Die Kirchen können auch eigene Initiativen zur Vermittlung ergreifen - wie es etwa die Gemeinschaft Sant’Egidio bei der Beendigung des Bürgerkriegs in Mosambik (1992) vorgemacht hat. Christliche Friedensdienste und kirchliche Sozialzentren leiten in vielen Ländern zur zivilen Bearbeitung von lokalen und regionalen Konflikten an - eine wichtige Strategie, sind doch seit dem Ende des Ost-West-Konflikts die meisten bewaffneten Auseinandersetzungen Bürgerkriege. Kirchen beteiligen sich auch an Wahrheits- und Versöhnungskommissionen, um nach Diktaturen und Bürgerkriegen einen Neuanfang zu erleichtern - so wie nach 1945 "Pax Christi" die Aussöhnung zwischen Franzosen, Polen und Deutschen gefördert hat.

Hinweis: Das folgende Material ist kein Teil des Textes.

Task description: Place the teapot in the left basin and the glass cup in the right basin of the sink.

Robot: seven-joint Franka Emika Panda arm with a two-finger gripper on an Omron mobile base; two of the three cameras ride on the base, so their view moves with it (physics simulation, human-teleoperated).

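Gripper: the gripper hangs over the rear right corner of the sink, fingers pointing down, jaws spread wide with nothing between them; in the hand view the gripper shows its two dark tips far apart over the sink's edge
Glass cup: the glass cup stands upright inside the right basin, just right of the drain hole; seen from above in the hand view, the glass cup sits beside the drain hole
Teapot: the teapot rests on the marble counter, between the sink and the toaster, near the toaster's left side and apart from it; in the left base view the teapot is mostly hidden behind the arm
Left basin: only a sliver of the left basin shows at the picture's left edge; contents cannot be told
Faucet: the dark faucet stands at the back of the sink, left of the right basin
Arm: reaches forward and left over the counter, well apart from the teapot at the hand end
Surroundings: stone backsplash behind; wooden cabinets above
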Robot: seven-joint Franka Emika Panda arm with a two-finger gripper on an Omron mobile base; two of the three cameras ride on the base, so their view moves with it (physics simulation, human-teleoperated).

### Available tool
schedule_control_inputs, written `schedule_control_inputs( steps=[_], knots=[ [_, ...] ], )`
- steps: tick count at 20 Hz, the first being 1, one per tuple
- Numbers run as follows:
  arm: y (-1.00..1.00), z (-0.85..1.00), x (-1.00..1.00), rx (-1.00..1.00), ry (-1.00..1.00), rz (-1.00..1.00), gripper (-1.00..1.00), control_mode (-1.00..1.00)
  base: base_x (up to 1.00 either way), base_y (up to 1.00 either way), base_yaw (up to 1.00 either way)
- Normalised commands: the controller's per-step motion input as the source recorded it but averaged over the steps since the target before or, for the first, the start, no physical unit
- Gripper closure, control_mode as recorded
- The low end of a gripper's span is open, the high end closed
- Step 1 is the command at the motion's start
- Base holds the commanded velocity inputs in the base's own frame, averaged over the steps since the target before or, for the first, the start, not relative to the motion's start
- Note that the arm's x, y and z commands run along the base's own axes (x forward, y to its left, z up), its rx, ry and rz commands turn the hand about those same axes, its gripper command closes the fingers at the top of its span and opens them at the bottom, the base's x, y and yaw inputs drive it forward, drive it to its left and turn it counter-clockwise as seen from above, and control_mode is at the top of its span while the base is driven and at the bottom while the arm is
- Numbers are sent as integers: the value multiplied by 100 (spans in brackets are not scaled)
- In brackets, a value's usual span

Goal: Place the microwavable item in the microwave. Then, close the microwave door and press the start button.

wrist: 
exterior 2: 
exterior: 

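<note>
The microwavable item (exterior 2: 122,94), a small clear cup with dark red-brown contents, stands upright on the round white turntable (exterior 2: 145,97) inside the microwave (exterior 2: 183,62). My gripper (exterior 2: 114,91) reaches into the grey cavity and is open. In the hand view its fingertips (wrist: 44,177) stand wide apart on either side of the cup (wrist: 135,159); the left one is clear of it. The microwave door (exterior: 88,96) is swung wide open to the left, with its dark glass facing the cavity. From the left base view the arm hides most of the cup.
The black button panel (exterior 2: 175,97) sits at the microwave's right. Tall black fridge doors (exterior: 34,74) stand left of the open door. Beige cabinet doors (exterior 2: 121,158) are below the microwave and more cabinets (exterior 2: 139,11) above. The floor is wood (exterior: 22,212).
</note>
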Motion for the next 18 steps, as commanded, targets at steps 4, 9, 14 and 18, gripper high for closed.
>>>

Gewiß, die jährlichen Papstbotschaften zum Welttag des Friedens (1. Januar) sind keine Massenblattlektüre, und das Thema Friede ist weder für die Religionspädagogik noch für die kirchliche Erwachsenenbildung eine leichte Kost, verlangt es doch mehr Nachdenken über komplexe Zusammenhänge als ein wohlfeiler Gefühlspazifismus. Niemand hat ein Patentrezept, wie man Friedensarbeit von einem Anliegen von Experten und wenigen Engagierten zu einer Herzensangelegenheit ganzer Gemeinden machen kann. Trotzdem lohnt es sich, mit langem Atem die Ansprechbaren anzusprechen und ihren Kreis zu erweitern. Denn mit ihrem Einsatz für einen gerechten Frieden haben die Kirchen als transnationale Gemeinschaften einen wichtigen Beitrag zu einer gelingenden Globalisierung zu leisten, der im Evangelium wurzelt und auch von Nichtchristen als gesellschaftsrelevant und modern wahrgenommen wird.